- They can generate enormous amounts of heat.
- The taller and drier the grass, the more intensely it burns.
- An average flame height from a grassfire would be between 2 to 5 metres.
- Living in a grassland area with dried-out, brown or goldcoloured grass over 10cm high can be a bushfire risk.
- Short grass under 10cm is a much lower risk. The shorter the grass the lower the flame height and the easier the fire is to control.
- Grassland includes pasture, crops, open native grassy woodland as well as those areas
of open space in and around the suburbs.
- Grassfires can start accidentally when using machinery such as chainsaws, lawnmowers, tractors, grinders and welders.
- The hot exhaust of a vehicle parked on a road verge or driving through long, dry grass
can start a grassfire.
Could grassfire affect you?
Do you, or any of your family and friends:
- enjoy a picnic in the bush?
- go for a Sunday drive in the country?
- horse ride around Canberra?
- go bushwalking or bird watching?
- enjoy the thrill of mountain biking?
- love to camp or 4WD in summer?
- live close to paddocks or open space?
If you can tick any of the above then grassfire can affect you!
Get informed and find out what you should be doing to keep your family and friends safe from bushfire.
Protecting yourself from grassfire
The speed at which a grassfire can start and spread can catch people off guard.
The safest place to be during a grassfire is well away from the threat.
If you are threatened by a grassfire, always protect yourself by covering up all exposed
skin with protective clothing such as:
- Long-sleeved shirt and pants made from a natural fibre such as cotton or wool;
- Sturdy boots and woollen socks;
- Tough leather gloves;
- A wide-brimmed hat;
- A face mask or towel to cover your mouth and nose; and
- Eye protection such as goggles.
You need to shield yourself from radiant heat behind a solid structure such as a building
or large rock outcrop if in the bush etc.
Protecting your home or property from grassfire
Reduce the height and proximity of grass to these buildings and assets by using one or
a combination of the following:
- Spraying and poisoning vegetation; or
- Creating fuel breaks by removing all fuel (vegetation) down to the soil.

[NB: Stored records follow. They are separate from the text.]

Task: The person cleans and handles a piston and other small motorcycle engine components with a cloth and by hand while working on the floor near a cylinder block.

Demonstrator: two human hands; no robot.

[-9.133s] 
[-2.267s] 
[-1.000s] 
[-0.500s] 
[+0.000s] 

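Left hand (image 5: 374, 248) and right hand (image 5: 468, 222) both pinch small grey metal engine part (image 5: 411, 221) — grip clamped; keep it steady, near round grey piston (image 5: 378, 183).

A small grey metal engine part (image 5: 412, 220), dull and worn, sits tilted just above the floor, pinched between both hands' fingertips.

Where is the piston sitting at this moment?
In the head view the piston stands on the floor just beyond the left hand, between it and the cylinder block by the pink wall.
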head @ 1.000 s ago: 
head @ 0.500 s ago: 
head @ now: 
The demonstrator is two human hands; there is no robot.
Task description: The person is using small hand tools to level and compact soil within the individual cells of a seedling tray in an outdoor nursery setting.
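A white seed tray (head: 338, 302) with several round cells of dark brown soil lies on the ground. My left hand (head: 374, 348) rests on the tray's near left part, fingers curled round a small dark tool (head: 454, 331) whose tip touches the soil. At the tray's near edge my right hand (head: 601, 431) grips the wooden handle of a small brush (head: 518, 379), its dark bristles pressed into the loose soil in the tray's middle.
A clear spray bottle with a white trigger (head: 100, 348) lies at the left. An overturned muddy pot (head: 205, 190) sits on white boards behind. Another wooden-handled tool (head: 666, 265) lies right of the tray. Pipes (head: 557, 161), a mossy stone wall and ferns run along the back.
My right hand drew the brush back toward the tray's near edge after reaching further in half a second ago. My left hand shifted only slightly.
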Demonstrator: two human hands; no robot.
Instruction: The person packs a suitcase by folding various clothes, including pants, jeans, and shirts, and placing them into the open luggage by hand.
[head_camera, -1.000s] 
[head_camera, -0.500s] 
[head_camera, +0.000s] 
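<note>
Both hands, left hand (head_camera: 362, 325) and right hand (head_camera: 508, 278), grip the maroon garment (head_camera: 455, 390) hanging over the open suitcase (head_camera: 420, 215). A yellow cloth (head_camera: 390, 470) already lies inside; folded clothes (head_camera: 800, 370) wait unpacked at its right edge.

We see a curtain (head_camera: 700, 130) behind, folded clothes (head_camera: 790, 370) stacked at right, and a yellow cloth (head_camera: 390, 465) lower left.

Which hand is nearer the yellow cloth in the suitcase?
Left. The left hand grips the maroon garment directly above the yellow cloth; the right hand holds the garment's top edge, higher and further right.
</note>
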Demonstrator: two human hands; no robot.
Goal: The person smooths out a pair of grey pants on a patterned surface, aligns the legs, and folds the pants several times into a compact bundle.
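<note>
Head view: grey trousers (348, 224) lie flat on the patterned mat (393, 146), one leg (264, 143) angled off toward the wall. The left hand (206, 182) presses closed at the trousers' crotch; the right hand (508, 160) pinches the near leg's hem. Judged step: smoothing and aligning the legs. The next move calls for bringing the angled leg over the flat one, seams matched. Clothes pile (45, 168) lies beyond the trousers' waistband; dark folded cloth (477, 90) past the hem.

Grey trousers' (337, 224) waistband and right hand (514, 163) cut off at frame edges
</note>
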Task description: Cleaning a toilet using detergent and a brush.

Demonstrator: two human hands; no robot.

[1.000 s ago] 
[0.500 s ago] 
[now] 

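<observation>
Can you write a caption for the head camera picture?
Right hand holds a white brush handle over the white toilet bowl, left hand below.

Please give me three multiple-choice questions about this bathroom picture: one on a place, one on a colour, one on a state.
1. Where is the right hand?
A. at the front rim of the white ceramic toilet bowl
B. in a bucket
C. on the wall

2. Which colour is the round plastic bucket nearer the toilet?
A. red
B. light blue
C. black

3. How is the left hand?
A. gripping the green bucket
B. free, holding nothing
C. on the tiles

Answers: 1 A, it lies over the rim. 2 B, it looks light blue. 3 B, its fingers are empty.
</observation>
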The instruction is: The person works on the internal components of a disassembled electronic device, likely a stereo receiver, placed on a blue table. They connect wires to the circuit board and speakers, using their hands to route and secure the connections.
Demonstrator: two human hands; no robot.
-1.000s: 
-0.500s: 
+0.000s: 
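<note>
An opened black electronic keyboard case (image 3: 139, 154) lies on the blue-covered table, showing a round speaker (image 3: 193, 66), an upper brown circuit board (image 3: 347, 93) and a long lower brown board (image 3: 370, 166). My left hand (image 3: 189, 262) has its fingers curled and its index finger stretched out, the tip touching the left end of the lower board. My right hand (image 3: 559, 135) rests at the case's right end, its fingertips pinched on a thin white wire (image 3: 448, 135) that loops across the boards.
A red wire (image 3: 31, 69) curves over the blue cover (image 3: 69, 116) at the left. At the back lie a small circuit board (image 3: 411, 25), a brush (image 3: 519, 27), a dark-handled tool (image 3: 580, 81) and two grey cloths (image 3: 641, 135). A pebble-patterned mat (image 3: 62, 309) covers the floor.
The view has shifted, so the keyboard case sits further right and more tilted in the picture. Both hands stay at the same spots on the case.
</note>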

Narrow fuel breaks will not stop a fire. Fire breaks should be at least 20 m wide, this
could be 10m each side of a fence line.
It is important that you create and maintain a clear space around all the assets you want
to protect so you can defend them as safely as possible. By carefully reducing and managing the grass and other vegetation in this space you are also limiting the ability of a
moving grassfire to ignite a building through direct contact with flame or radiant heat.
It is too late to begin spraying and slashing as a fire approaches, so PREPARE now.
During the official Fire Danger Period it is important that if using machinery with an internal combustion or heat engine in or near grass, crops, stubble, weeds or other vegetation that you:
- Ensure it is free from any faults and mechanical defects that could start a fire;
- Ensure it is fitted with an approved spark arrestor;
- Carry a working water fire extinguisher or knapsack of at least 9 litre capacity; and
- Carry a dry chemical extinguisher suitable for normal combustible and electrical fires.